Detroit Tigers from Canada – Pete LePine, Gene Ford, and Jay Clarke
Pete LePine was the first player from Canada to ever suit up for the Detroit Tigers, and the first native of Montreal to reach the major leagues. He was a first baseman and outfielder who saw action in 30 games for the 1902 Detroit Tigers, struggling to a .208 batting average with one home run. He continued playing pro ball for another six years, but never did reach the highest level again.
Three seasons later a pair of Canadians joined the club. Gene Ford was a 24-year-old right-handed pitcher who posted a 5.66 ERA over 35 innings spread across seven outings. He also went 0-for-10 as a hitter. That was his only big-league action, but his younger brother Russ Ford was a very effective pitcher for some early New York teams, and apparently quite the innovator:
"Russ Ford burst into the spotlight in 1910, winning 26 games for the New York Highlanders with a baffling new pitch never before seen in professional baseball. Using a piece of emery board hidden in his glove, Ford roughed up one side of the ball, causing it to break at odd angles depending on how he threw it. For two seasons, Ford used the emery ball to dominate the American League, all the while hiding the origin of his new discovery. “He kept his secret a long time by pretending he was pitching a spitter,” Ty Cobb later recalled. “He would deliberately show his finger to the batter and then wet it with saliva.”"

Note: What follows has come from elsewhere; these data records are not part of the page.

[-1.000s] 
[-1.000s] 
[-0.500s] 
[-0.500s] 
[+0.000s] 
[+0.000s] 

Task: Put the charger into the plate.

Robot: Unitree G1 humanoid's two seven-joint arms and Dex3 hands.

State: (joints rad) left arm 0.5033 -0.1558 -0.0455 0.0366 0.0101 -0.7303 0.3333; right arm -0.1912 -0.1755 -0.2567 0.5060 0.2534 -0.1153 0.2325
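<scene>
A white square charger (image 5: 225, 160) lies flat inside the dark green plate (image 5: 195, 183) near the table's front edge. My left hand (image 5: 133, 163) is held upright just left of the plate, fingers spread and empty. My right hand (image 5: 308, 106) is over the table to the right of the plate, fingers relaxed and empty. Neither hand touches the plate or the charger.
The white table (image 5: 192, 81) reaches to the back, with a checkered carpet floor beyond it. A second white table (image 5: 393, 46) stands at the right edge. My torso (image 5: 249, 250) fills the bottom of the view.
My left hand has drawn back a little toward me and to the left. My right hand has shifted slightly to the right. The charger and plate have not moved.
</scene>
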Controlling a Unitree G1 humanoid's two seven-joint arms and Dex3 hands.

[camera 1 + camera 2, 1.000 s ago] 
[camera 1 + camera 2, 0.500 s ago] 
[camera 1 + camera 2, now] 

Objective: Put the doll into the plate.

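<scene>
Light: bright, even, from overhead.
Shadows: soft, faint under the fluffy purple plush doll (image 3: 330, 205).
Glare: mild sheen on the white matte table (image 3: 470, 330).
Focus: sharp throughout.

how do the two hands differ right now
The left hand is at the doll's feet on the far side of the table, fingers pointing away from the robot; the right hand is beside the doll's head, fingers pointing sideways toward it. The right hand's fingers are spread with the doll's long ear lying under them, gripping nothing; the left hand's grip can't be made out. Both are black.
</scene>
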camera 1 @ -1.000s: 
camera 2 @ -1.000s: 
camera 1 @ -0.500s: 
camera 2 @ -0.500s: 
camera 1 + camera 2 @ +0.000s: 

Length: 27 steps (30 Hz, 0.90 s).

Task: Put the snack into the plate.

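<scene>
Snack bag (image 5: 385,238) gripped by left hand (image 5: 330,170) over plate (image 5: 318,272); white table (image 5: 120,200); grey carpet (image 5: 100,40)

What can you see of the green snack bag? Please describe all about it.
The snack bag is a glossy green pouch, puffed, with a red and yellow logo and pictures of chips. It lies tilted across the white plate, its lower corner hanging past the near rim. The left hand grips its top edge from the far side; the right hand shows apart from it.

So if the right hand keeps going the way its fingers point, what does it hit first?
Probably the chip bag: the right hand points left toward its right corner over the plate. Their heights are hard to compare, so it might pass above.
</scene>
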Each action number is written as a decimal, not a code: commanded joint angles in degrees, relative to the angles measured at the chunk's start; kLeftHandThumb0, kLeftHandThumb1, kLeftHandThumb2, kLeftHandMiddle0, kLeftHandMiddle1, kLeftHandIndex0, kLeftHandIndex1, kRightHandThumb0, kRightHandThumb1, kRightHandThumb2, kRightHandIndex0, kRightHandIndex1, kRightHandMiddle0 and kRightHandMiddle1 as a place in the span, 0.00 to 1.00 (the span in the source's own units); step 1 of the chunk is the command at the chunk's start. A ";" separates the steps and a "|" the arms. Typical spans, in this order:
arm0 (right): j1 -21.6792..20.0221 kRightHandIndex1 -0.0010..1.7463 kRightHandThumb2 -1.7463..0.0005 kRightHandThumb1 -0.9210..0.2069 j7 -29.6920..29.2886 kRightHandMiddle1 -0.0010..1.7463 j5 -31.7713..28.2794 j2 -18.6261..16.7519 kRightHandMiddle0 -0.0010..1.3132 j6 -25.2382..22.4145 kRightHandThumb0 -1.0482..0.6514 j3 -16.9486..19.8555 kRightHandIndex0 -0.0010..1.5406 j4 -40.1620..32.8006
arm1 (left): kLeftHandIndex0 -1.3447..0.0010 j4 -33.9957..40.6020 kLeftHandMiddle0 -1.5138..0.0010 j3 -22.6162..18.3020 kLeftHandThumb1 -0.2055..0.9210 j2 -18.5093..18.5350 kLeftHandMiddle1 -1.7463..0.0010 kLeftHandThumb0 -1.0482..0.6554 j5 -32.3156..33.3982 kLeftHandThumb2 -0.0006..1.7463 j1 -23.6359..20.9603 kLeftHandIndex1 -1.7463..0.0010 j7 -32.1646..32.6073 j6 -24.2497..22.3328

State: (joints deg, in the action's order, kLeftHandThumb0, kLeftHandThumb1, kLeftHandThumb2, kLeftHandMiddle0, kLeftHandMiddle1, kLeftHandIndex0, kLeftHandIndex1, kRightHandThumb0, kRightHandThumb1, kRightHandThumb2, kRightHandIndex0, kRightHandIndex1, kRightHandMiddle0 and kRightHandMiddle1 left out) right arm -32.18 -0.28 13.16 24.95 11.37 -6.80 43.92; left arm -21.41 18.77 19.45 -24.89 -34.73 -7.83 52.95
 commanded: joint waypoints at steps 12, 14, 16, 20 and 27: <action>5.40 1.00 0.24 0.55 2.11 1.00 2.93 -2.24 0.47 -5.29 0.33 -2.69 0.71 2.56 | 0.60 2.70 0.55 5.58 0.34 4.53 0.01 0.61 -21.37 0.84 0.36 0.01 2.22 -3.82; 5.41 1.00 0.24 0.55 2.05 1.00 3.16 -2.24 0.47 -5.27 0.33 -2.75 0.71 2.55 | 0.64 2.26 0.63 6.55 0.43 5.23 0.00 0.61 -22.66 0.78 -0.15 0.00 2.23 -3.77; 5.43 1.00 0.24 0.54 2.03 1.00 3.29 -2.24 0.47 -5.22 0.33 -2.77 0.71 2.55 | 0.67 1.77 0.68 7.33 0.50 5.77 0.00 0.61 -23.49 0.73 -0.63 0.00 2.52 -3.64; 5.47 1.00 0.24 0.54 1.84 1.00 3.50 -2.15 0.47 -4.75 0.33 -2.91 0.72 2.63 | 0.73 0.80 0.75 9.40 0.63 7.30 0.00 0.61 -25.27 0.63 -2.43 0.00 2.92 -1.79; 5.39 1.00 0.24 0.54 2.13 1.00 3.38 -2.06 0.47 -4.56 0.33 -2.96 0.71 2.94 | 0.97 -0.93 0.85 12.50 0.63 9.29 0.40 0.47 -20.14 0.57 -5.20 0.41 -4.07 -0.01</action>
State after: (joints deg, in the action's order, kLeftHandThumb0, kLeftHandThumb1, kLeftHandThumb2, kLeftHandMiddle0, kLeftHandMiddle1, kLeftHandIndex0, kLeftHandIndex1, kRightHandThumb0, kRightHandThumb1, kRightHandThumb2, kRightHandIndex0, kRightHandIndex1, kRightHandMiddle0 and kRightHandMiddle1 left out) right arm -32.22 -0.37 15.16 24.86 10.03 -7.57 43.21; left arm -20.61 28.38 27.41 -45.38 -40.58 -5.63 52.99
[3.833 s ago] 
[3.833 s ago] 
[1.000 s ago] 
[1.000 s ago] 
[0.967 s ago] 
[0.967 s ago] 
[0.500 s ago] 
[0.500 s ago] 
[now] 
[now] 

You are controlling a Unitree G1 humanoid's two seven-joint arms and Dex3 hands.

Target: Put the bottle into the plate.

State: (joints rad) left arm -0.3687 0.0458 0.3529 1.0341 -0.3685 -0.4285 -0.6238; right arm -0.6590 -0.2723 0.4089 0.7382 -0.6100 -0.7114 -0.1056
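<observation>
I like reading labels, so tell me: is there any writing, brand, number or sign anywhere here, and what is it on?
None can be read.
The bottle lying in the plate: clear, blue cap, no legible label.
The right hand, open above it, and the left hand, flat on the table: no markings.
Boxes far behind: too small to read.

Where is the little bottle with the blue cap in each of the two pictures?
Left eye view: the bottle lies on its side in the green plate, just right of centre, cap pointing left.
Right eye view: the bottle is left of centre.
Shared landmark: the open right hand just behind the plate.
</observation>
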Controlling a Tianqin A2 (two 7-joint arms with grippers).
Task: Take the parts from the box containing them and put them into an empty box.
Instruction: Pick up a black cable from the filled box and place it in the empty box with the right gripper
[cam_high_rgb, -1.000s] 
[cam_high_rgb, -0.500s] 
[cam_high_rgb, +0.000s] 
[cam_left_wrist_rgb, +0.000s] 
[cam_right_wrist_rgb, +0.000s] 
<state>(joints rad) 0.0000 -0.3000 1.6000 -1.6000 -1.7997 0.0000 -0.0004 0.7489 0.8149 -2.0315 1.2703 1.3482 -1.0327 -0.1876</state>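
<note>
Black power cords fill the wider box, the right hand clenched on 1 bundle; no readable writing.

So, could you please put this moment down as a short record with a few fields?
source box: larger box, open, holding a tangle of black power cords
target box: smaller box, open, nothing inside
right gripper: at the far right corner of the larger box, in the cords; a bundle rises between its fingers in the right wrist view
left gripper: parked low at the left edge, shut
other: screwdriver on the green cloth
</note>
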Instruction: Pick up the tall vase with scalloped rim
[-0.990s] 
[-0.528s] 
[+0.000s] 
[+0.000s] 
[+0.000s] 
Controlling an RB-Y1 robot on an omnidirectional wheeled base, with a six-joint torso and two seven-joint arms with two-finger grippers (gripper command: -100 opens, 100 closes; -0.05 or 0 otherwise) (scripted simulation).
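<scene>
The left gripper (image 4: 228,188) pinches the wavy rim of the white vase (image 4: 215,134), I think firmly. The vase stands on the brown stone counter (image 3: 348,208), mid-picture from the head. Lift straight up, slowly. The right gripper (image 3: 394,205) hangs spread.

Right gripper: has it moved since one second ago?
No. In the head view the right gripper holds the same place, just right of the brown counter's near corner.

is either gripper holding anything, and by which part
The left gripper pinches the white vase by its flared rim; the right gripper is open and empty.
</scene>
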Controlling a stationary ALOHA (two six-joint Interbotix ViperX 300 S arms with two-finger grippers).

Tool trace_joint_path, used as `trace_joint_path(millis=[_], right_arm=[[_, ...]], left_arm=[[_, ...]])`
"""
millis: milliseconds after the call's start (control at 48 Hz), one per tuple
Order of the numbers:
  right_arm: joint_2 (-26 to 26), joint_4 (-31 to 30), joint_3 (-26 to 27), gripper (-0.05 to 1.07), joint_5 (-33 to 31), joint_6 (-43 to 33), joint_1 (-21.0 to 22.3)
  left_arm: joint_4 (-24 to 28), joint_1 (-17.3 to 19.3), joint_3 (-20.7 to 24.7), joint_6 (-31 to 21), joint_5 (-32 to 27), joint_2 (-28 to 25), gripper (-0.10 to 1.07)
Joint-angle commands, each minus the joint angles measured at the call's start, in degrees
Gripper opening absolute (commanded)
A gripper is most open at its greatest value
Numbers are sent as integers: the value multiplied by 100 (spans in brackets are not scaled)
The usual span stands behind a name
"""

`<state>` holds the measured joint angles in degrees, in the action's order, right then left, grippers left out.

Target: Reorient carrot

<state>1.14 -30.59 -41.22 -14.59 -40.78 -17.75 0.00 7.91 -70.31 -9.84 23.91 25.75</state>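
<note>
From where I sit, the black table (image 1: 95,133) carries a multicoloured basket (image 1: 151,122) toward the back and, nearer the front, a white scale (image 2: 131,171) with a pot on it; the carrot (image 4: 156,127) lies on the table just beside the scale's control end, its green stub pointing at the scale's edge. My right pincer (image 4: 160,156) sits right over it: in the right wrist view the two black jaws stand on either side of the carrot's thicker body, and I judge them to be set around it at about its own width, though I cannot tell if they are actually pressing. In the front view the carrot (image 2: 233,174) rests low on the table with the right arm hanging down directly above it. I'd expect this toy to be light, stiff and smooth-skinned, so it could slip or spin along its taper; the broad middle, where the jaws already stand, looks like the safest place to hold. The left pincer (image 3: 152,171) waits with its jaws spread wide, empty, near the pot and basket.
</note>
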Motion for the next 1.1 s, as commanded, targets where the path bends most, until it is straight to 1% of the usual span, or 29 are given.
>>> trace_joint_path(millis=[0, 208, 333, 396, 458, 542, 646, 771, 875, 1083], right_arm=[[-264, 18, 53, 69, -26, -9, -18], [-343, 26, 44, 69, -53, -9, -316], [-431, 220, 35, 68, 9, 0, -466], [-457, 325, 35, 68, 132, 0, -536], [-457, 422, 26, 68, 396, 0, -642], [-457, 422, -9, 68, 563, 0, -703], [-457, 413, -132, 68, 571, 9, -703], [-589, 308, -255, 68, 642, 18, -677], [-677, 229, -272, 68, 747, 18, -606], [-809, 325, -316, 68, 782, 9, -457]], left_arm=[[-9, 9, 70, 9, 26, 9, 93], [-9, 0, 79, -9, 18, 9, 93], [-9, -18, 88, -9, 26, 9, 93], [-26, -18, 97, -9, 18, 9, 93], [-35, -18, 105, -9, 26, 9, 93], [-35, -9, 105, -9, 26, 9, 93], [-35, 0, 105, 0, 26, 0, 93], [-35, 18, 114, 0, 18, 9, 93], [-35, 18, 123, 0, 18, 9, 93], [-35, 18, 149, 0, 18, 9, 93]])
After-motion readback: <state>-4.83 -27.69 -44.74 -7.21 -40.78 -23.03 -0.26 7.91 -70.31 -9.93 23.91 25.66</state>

The other native of Canada on that 1905 Detroit Tigers team was catcher Jay Clarke, though his stint with the club was incredibly brief. He came up with the Cleveland Naps, and spent the majority of his career there, but he was loaned to the Tigers for three games. He went 3-for-9 with his only homer of the season, which was apparently enough for the Naps to take him back. A Canadian Baseball Hall of Famer, Clarke is credited with pioneering the use of catcher shin guards.